We decided to model the northern parts of the old settlement: from the Northern Gate down the Main Street to the Apsidal Temple in Block D. We also decided to model all fortifications north of the castle creating a visual and physical peripheral edge. Visually, the edge created an impression of being in a contained space as opposed to being nowhere. Physically, it stopped avatars from roaming until they reached the “end of the world”: Any virtual environment has a limited size that depends on its design and on the computation power of the server on which it is deployed. The edges at the perimeter of the environment are thus called the end of the world. Buildings were modeled outside Torque, but they had to be assembled inside the 3D graphics engine. Torque’s interface did not intuitively afford precise placement of building models. Torque also used a Cartesian geometrical grid that could not be rotated without modifying the engine’s code. Therefore, rotating and aligning models became a taxing task. Moreover, the use of optimization methods that capitalized on the complexity of texture images and the reduction of geometry implied a loss of many subtle formal aspects of the settlement’s urban fabric (Figure 3).

Figure 3:

Nevertheless, these subtle changes were only observable by us the developers of the environment and only from a top-down point of view not available to users. When typical users experienced Virtual Sirkap, usually the virtual built environment receded in the background and users focused their attention on NPCs and props.

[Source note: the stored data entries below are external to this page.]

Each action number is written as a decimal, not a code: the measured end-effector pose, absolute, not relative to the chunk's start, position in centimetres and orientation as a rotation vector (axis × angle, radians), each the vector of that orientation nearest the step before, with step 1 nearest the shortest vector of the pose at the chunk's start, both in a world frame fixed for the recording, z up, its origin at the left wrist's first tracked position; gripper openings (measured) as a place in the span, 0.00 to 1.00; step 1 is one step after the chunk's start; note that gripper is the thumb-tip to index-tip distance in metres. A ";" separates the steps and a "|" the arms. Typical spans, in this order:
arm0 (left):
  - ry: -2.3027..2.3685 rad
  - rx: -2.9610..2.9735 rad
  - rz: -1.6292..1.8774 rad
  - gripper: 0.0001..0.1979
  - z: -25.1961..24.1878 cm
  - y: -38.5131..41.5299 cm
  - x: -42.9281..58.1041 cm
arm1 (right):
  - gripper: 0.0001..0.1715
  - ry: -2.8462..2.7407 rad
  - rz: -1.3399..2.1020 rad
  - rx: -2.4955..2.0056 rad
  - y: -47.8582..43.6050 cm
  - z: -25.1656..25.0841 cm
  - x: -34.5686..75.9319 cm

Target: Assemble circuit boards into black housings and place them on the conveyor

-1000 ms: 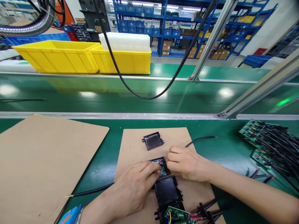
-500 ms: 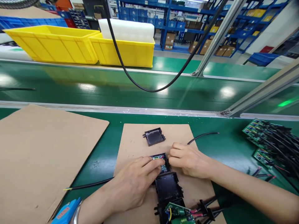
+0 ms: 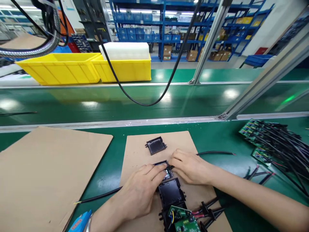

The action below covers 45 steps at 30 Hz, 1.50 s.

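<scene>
My left hand (image 3: 142, 183) lies over a small black housing (image 3: 168, 171) with a circuit board in it, its fingertips pressed on the board. My right hand (image 3: 189, 166) is closed at the housing's right side, where a black cable (image 3: 214, 152) comes out; its fingertips are partly hidden. Another cable (image 3: 101, 195) runs out to the left from under my left hand. Nearer to me lie an open black housing (image 3: 171, 193) and a green circuit board (image 3: 187, 222) with wires. A black cover (image 3: 156, 145) rests farther up on the cardboard (image 3: 137, 148).
A large cardboard sheet (image 3: 53, 167) lies at the left. At the right is a pile of circuit boards with black cables (image 3: 277, 148). Yellow bins (image 3: 125, 69) stand beyond the metal rail (image 3: 145, 122). A black cable loop (image 3: 145, 104) hangs in front.
The view has tilted up a little and shifted. My right hand has come in closer to the housing's right edge, and the right cable now lies lower and straighter. My left hand stays on the board.
</scene>
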State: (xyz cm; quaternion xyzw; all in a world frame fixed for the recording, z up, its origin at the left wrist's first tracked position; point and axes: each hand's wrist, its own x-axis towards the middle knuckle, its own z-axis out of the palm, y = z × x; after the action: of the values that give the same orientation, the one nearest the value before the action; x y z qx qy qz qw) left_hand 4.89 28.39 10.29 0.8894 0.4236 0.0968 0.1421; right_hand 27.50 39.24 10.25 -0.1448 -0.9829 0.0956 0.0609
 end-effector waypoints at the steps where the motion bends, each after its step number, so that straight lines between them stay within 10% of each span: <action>1: 1.231 2.585 0.257 0.35 10.2 28.3 4.9 | 0.12 -2.945 0.240 -0.416 39.2 10.0 27.6; 12: 1.380 2.904 0.034 0.39 10.5 27.8 7.2 | 0.20 -2.889 0.162 -0.257 39.2 8.6 27.4; 26: 1.312 2.630 0.228 0.43 9.7 27.4 6.3 | 0.07 -2.616 0.759 -0.594 39.2 9.4 27.3; 37: 1.647 2.128 0.468 0.09 13.4 28.4 1.6 | 0.06 -2.571 0.777 -0.578 39.8 12.5 26.6; 45: 1.682 2.060 0.475 0.06 10.9 28.5 2.9 | 0.20 -3.080 0.539 -0.710 40.1 13.4 18.5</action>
State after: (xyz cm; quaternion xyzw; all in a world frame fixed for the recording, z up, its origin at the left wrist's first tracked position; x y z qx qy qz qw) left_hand 2.86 28.50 10.93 0.7441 0.6075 0.1717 0.2185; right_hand 18.50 40.06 13.41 -0.2212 -0.9601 0.1681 -0.0325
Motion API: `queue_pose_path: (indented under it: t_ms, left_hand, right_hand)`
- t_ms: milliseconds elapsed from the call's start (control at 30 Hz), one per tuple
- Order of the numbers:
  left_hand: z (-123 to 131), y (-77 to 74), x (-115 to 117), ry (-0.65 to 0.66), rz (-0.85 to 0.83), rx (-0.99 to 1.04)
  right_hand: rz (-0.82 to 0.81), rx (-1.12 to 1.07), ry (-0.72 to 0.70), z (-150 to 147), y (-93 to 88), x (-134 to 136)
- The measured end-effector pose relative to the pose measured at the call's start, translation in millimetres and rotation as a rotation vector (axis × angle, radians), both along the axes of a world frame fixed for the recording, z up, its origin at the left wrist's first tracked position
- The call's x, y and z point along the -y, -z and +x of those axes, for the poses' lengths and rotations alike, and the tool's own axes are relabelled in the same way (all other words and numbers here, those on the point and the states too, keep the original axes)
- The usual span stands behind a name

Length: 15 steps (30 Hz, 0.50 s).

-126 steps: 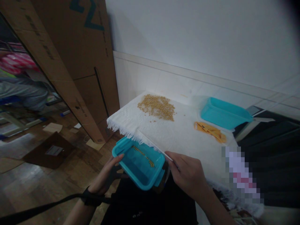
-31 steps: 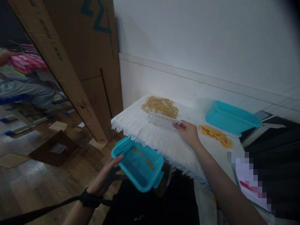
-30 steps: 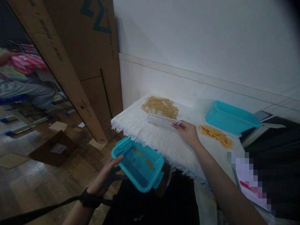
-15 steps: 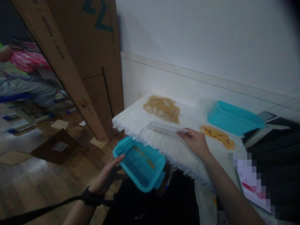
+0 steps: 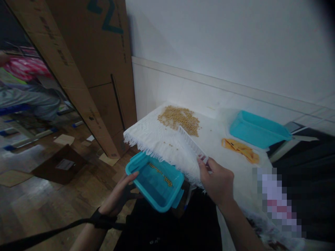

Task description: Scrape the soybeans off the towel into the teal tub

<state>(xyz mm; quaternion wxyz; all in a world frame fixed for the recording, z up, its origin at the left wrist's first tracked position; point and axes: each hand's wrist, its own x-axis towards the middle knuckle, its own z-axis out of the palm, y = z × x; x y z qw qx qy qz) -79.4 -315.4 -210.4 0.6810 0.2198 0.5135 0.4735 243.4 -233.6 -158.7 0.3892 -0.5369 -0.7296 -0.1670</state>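
My left hand [image 5: 119, 195] grips a blue plastic container [image 5: 153, 197] by its left rim, thumb on top. The container is tilted just below the table's fringed front edge, with a thin line of soybeans [image 5: 167, 181] inside. Closed on one end of a white slotted plastic strip [image 5: 192, 143], my right hand [image 5: 218, 179] is above the white tablecloth [image 5: 146, 132]. The strip's far end points at a spread pile of soybeans [image 5: 179, 118]. A few loose beans lie on the cloth between the strip and the container.
A second blue container [image 5: 261, 130] stands at the table's right, behind a crumpled yellow cloth [image 5: 240, 150]. A tall cardboard box [image 5: 104, 69] borders the table on the left. Cardboard pieces [image 5: 61, 164] lie on the wooden floor; another person sits at far left.
My right hand has moved toward me and turned the strip from nearly crosswise to slanting away. A few beans show on the cloth where the strip was. The held container has hardly moved.
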Motion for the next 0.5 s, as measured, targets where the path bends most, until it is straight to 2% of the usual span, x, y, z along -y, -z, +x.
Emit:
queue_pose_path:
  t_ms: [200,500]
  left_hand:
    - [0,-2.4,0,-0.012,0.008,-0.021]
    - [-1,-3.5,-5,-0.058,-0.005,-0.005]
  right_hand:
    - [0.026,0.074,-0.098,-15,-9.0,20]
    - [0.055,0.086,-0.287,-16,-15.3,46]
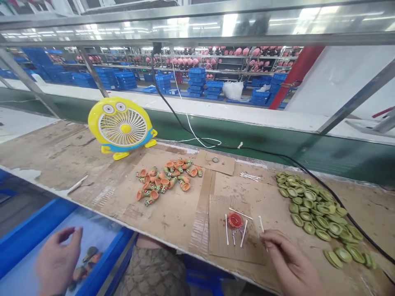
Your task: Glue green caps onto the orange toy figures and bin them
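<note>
My right hand [288,259] pinches a cotton swab [261,224], its white tip pointing up and away. Left of that hand, a small red cap-like dish [235,220] sits on a cardboard piece [222,246], with several loose cotton swabs [226,230] around it. My left hand [58,261], slightly blurred, hovers over a blue bin [119,253], fingers curved and thumb apart, with nothing visible between them. Inside the bin lie a few painted green-and-orange pieces [91,257]. Similar small hollow orange-and-green pieces [163,181] form a pile mid-table.
Many green oval cup-like pieces [317,209] are heaped at the right, beside a black cable [308,172]. A yellow fan [125,128] stands at the back left. More swabs [249,176] and a small cardboard piece [212,162] lie toward the back. A metal frame [197,28] crosses above.
</note>
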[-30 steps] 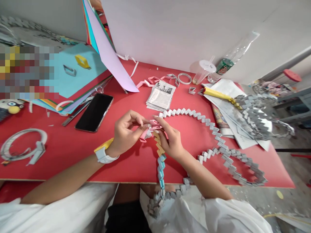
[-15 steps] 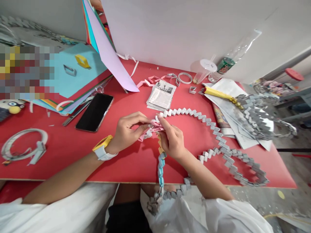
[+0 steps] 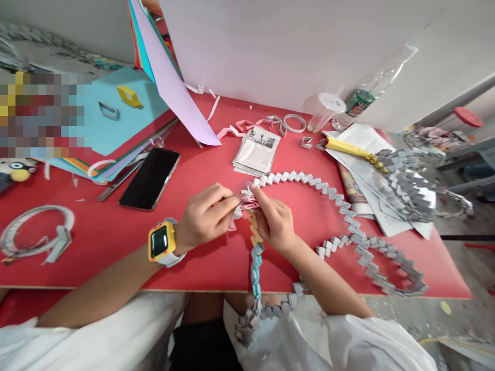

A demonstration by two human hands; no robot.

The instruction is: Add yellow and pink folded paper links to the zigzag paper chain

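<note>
My left hand (image 3: 212, 211) and my right hand (image 3: 275, 215) meet over the red table, both pinching the pink end of a folded-paper chain. Some pink folded paper (image 3: 249, 202) shows between the fingertips; part of it is hidden by them. From there a yellow and blue stretch of chain (image 3: 256, 268) hangs over the table's front edge to the lap. The grey and white zigzag chain (image 3: 315, 184) curves away to the right and loops on the tabletop. Just behind my hands lies a stack of cut newspaper pieces (image 3: 255, 152).
A black phone (image 3: 150, 179) lies left of my hands, with colored paper sheets (image 3: 116, 113) behind it. A tape-like ring (image 3: 36, 234) is at far left. A lidded cup (image 3: 327, 111) and plastic bottle (image 3: 353, 109) stand at the back. Newspaper sheets (image 3: 381, 206) lie at right.
My left wrist has turned, bringing the yellow watch face into view, and its fingers have shifted on the pink paper. My right hand stays nearly where it was.
</note>
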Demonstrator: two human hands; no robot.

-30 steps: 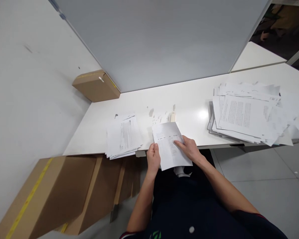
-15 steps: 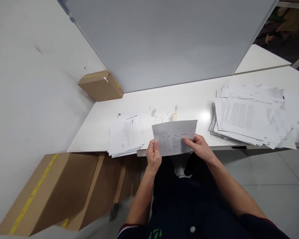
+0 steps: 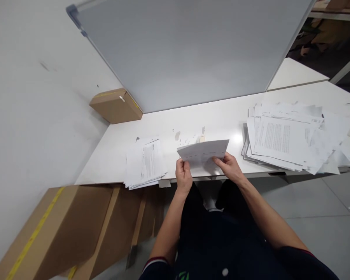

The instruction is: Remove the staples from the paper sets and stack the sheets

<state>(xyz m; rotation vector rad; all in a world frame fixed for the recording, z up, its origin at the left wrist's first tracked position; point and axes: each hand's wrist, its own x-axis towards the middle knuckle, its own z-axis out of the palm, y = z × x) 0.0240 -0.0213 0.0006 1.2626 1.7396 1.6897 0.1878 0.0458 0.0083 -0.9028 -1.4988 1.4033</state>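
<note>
A printed sheet of paper (image 3: 205,152) is held up over the table's front edge, tilted and slightly bent. My left hand (image 3: 183,175) pinches its left side, with the fingers curled at the edge. On the right side my right hand (image 3: 228,166) grips the same sheet, thumb lying across its face. Left of my hands lies a small stack of printed papers (image 3: 146,163), jutting a little past the table edge. A far larger, untidy pile of papers (image 3: 280,138) is to the right. Just behind the sheet, a small beige object (image 3: 202,138) is partly covered.
The white table (image 3: 166,120) runs along a grey-white board (image 3: 186,54). In its back left corner sits a cardboard box (image 3: 116,107). Several large cardboard boxes (image 3: 67,229) stand below the table at left. Dark shelving (image 3: 323,39) is at the upper right.
The sheet has tipped flatter, and my left hand has shifted slightly right along it. Both hands still hold the paper. The whole view has shifted a little.
</note>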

Drawing on past virtual reconstructions that engaged with contemporary places, we learned that when users compared actual places to their virtual reconstructions, they did not appreciate photographic realism or geometrical precision. (We still recognize the importance of these factors.) Users were more interested in aspects of the virtual environment that recalled and emplace individual and social histories that for them made sense of the place. Thus, the dining place was not accurate for one user until it had the corner table on which he used to sit with his friends. The bar, for another, was not authentic, unless it had a specific vase on top of it, which was the topic of many discussions he had in this place.